Studies considering long-term squalene consumption have revealed no consistent effects on serum cholesterol levels but the immediate effect of dietary squalene on cholesterol synthesis has not been studied. Thus, the effect of a single dose of dietary squalene on postprandial lipid metabolism was studied in 16 male volunteeers aged 22–79 years. Two oral fat meals a week apart were administered to every subject, one without (control) and the other with 500 mg of squalene. Lipids, retinyl palmitate, squalene and non-cholesterol sterols were measured at baseline and after 3, 4, 6, 9, 12 and 24 h postprandially in plasma, chylomicron, VLDL and VLDL bottom and, in six randomly chosen subjects, also in IDL, LDL and HDL. In the fasting samples, squalene was mainly transported in LDL and HDL, whereas in squalene-supplemented postprandium most of squalene was carried in the triglyceride-rich lipoproteins.

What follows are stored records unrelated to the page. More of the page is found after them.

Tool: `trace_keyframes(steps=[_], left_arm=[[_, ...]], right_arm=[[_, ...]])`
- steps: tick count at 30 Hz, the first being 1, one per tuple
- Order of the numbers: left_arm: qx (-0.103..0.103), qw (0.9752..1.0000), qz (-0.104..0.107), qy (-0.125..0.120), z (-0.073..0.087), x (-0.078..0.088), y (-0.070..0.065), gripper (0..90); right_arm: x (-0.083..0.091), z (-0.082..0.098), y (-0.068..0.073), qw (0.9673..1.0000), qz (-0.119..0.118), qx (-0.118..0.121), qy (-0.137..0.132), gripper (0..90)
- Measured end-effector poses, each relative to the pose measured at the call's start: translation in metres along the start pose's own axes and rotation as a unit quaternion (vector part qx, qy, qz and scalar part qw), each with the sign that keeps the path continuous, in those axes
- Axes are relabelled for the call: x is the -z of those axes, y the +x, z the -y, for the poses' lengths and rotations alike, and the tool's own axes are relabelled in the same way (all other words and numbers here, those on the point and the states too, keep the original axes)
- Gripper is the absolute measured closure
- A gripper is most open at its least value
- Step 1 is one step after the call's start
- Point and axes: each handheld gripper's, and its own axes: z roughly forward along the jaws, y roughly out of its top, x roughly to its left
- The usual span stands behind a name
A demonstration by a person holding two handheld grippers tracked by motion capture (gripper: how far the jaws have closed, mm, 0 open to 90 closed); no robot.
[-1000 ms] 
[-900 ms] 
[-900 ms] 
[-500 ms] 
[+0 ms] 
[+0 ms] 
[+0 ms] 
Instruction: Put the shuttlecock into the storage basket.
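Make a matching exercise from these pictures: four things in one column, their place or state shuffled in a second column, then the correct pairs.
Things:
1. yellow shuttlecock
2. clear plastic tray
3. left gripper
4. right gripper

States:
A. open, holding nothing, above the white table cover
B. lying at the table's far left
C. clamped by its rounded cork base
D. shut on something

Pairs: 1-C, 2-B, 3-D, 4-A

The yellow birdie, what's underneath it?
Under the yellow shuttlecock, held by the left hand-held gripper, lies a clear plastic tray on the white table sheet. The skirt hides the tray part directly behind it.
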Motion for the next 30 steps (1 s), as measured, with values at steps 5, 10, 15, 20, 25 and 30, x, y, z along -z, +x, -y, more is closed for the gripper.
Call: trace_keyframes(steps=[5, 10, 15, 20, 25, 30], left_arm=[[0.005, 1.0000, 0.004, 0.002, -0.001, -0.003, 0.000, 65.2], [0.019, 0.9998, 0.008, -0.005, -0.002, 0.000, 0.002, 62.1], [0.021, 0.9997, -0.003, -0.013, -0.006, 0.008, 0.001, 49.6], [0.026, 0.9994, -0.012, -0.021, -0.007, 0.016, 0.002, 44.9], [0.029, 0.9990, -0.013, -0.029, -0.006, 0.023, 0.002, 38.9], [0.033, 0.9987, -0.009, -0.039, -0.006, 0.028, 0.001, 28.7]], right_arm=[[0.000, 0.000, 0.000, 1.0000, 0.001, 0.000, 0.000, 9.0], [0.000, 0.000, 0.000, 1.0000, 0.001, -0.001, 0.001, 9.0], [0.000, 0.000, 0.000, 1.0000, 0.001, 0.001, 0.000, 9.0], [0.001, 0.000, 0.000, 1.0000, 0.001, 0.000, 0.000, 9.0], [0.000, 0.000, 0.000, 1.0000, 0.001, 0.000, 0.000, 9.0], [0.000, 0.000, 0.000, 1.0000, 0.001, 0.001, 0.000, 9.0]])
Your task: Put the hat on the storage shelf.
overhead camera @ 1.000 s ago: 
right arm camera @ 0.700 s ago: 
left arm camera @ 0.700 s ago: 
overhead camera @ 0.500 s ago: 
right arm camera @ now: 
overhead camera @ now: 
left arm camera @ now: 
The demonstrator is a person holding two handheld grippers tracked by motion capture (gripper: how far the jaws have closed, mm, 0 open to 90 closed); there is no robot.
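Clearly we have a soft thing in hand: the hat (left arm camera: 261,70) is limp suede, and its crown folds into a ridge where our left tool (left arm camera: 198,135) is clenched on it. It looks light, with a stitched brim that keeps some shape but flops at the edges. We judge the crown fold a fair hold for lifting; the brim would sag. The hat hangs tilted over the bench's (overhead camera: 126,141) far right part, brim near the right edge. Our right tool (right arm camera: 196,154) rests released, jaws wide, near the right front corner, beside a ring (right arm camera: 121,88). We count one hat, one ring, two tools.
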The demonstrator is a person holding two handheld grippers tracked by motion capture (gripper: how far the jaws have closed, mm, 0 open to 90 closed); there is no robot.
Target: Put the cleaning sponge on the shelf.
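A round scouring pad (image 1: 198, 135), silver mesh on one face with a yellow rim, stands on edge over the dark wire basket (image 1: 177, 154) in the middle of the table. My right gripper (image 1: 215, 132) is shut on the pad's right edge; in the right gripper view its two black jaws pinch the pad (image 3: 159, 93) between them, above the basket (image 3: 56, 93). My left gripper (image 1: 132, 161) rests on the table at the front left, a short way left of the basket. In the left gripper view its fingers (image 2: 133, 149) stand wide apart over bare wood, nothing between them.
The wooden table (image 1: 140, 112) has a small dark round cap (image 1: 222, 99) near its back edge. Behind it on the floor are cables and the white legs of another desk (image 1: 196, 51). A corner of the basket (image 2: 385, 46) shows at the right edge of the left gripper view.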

Postprandial squalene and retinyl palmitate curves closely resembled each other. After the squalene-enriched dietary fat load, squalene was significantly increased compared to control fat loads in plasma, chylomicrons, VLDL and IDL. Squalene addition increased significantly lathosterol/campesterol ratio in chylomicrons and VLDL at 12 h and in VLDL bottom at 9–12 h, and increased significantly VLDL lanosterol/campesterol ratio at 12 h, indicating enhanced cholesterol synthesis caused by squalene. Plasma plant sterol levels remained unchanged. In conclusion, a single oral dose of squalene representing a potential daily dietary amount increases cholesterol synthesis within 9–12 h detected in chylomicrons, VLDL and VLDL bottom.